* **What is needed**:
Lines holding the string "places" are the ones to copy from this listing.

* **Supplied information**:
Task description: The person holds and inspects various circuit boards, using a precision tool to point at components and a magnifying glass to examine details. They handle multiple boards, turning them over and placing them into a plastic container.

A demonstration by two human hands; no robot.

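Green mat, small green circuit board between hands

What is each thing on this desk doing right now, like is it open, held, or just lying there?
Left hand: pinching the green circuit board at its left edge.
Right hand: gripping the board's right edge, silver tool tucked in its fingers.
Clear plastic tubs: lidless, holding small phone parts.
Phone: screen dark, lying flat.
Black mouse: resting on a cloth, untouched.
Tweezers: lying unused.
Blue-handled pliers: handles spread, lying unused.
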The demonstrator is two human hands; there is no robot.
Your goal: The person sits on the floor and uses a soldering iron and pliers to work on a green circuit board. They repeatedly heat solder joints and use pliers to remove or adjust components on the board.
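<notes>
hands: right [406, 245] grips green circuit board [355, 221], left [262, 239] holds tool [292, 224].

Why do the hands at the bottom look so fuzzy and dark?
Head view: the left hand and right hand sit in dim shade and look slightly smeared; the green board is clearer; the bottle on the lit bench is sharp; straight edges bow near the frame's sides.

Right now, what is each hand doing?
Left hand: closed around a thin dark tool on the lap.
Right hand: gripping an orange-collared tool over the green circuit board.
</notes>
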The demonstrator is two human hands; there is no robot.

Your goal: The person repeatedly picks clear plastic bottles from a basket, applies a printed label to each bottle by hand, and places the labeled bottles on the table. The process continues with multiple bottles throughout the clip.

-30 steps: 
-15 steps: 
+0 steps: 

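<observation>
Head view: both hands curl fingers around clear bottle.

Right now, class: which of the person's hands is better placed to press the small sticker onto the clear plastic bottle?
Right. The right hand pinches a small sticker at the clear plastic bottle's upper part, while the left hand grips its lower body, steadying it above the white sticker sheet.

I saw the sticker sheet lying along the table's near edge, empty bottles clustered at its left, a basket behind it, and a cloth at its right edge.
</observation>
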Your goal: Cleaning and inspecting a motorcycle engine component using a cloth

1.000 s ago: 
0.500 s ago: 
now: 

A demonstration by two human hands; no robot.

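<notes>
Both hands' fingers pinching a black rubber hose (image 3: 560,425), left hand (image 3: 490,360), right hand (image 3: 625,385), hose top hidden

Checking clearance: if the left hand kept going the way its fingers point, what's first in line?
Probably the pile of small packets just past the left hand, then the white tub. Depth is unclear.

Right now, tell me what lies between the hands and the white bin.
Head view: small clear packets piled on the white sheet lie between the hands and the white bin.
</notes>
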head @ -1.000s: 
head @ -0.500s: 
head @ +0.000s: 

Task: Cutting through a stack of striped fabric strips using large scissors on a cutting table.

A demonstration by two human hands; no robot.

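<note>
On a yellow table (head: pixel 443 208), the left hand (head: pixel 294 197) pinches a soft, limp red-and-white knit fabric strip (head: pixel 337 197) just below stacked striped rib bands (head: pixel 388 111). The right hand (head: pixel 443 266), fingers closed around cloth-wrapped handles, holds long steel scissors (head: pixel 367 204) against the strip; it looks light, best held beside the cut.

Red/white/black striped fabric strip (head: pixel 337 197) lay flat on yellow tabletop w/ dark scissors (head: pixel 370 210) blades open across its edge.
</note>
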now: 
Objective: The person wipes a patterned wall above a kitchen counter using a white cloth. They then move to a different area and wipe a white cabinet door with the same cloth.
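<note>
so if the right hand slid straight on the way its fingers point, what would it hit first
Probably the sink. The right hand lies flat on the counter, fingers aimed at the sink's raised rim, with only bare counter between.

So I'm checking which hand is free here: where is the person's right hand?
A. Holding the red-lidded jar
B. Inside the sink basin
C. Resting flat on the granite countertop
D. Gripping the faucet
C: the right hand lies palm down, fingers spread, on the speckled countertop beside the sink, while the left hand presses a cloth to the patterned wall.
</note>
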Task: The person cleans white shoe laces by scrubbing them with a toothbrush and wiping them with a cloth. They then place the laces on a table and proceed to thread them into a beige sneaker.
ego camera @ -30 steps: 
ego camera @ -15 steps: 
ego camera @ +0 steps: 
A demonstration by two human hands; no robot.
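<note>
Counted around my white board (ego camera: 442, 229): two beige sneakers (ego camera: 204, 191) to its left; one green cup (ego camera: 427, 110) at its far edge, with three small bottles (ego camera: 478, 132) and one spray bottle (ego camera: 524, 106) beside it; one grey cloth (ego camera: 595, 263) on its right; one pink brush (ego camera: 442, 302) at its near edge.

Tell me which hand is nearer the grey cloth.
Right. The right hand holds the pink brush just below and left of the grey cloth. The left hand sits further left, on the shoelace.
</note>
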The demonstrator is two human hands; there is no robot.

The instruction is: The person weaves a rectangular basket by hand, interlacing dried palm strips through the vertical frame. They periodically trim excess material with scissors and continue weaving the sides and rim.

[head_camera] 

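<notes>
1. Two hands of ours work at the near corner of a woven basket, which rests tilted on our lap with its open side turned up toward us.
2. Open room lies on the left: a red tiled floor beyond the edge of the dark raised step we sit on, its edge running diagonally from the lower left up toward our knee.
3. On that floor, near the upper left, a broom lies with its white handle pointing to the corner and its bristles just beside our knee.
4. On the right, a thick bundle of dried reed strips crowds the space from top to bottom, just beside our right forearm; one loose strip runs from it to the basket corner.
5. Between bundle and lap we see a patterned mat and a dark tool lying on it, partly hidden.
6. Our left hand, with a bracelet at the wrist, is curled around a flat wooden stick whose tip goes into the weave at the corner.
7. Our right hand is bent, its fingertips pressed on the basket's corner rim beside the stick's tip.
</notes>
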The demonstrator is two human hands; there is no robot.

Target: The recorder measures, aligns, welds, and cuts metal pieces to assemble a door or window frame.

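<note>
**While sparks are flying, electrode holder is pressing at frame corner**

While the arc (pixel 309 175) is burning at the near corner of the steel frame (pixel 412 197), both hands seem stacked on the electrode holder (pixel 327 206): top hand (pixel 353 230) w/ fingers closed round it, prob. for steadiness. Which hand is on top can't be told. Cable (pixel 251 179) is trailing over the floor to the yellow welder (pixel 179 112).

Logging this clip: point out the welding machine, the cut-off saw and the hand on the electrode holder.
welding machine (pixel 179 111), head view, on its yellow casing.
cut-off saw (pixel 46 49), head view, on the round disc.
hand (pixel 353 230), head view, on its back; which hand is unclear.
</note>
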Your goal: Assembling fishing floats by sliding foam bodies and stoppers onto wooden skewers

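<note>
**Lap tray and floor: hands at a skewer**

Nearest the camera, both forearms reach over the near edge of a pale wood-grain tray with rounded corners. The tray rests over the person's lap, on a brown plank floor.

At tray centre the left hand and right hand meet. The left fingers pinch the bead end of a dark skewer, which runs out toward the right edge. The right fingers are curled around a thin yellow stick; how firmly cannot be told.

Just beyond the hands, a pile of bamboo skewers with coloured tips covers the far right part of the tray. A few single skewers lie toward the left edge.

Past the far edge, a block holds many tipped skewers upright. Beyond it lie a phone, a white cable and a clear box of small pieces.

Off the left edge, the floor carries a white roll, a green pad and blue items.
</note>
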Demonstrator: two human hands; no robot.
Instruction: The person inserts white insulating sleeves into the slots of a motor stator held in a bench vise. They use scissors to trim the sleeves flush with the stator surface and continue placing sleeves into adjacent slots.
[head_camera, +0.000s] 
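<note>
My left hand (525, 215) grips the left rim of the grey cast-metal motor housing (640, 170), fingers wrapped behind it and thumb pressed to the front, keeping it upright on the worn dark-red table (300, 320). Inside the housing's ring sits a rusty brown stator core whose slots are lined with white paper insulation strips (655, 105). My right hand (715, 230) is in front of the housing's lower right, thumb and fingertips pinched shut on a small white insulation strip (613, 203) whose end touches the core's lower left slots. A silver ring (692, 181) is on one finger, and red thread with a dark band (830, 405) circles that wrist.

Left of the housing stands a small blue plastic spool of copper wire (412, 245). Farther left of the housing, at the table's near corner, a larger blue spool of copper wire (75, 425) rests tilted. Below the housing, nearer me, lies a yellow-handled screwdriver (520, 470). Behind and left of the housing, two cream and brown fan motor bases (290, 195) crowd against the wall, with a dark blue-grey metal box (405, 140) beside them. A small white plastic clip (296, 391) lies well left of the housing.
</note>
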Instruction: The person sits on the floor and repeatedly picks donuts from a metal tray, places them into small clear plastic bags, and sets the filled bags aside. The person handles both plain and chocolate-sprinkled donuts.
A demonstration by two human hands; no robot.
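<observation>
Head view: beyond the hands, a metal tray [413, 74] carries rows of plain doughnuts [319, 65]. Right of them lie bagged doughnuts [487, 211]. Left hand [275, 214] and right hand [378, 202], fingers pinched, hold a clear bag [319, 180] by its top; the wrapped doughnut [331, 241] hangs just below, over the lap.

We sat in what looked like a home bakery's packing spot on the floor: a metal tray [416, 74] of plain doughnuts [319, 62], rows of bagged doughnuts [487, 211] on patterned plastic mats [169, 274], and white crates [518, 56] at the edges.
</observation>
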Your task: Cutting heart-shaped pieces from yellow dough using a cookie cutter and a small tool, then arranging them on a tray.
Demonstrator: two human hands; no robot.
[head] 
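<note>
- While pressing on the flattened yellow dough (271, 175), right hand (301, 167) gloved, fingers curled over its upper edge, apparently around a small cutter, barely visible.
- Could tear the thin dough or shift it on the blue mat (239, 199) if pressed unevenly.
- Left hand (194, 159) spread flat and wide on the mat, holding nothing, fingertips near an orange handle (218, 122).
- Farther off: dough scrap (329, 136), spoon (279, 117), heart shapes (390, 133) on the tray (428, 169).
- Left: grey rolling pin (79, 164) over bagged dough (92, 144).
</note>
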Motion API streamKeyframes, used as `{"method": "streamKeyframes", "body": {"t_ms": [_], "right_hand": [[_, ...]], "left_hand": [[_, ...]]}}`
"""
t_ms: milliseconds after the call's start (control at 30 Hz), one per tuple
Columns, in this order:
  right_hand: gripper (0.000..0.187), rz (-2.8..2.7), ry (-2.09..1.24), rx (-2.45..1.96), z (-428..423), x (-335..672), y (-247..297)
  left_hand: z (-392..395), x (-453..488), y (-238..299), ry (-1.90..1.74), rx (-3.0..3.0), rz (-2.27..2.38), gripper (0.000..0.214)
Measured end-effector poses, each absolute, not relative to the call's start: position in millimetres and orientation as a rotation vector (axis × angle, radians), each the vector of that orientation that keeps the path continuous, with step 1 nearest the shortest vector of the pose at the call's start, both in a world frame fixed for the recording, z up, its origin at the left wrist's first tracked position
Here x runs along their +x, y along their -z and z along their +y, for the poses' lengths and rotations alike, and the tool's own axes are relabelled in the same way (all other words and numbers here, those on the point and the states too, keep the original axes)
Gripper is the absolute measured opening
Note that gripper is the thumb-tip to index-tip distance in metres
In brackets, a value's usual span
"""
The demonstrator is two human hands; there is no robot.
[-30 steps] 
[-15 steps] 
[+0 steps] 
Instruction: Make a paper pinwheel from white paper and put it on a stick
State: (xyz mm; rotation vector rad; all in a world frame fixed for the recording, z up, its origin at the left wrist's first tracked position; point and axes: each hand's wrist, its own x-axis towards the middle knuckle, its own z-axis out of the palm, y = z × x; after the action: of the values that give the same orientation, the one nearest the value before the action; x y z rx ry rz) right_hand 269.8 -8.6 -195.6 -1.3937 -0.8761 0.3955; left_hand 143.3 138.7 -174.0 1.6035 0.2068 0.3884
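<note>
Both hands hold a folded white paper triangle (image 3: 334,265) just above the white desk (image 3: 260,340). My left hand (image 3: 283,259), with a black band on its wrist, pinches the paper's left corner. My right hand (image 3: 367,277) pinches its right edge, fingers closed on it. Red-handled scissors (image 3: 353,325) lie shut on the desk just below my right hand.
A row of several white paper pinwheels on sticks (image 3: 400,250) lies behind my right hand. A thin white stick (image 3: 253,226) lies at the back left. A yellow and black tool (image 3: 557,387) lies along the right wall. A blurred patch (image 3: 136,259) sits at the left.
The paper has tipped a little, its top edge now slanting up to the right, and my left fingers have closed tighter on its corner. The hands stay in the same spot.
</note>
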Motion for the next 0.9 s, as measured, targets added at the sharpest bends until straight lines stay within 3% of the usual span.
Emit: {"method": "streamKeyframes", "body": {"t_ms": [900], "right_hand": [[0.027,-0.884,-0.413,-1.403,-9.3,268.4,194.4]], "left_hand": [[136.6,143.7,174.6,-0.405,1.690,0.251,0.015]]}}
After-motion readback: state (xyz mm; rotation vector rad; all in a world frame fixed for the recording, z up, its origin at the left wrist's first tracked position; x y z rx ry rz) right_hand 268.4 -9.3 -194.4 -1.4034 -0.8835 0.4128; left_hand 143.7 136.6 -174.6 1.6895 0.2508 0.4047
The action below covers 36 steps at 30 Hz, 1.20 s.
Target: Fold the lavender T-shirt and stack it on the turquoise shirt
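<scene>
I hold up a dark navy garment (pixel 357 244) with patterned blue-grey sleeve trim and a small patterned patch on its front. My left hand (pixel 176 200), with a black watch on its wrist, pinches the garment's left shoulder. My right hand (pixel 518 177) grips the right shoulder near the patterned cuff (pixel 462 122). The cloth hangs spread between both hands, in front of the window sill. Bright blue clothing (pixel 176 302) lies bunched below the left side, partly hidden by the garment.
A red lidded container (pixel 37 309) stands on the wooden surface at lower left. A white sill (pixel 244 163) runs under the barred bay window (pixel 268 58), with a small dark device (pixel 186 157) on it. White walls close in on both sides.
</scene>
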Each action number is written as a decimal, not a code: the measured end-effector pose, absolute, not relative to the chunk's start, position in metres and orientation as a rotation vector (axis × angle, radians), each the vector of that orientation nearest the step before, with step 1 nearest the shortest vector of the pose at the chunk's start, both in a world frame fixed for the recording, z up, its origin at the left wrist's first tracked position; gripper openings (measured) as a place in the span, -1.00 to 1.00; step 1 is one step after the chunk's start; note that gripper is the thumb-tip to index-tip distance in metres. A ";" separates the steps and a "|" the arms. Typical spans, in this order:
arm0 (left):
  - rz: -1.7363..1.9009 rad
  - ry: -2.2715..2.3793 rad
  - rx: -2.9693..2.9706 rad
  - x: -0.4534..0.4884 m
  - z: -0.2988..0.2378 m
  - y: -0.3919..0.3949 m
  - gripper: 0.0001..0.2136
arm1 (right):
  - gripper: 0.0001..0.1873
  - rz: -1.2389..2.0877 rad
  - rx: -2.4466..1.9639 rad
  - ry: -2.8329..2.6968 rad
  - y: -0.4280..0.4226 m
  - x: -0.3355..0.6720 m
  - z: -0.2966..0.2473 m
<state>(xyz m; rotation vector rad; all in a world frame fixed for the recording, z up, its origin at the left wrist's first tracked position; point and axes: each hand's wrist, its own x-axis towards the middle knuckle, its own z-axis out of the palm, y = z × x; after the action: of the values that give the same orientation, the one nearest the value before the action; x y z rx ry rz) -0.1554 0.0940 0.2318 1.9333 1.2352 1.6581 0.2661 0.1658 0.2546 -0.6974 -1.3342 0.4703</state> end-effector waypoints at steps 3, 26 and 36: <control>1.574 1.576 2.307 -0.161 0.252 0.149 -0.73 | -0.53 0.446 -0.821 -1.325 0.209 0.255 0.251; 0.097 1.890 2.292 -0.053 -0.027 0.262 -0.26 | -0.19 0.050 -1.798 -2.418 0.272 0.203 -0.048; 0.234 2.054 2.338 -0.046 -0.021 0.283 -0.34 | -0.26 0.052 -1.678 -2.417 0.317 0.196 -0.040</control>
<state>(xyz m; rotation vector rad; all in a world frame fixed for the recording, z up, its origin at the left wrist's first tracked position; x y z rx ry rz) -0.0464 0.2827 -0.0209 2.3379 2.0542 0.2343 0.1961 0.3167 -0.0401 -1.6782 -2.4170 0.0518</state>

* **Result of this exercise**:
Your goal: The person repeatedly picks clear plastic bottles from a basket, applies a printed label to each bottle by hand, and places the labeled bottles on the table. The process continues with multiple bottles throughout the clip.
Instruction: The person sits on the floor and repeatedly picks donuts from a metal tray, places them into small clear plastic bags, and sets the filled bags aside. The person handles both plain and chocolate-sprinkled donuts.

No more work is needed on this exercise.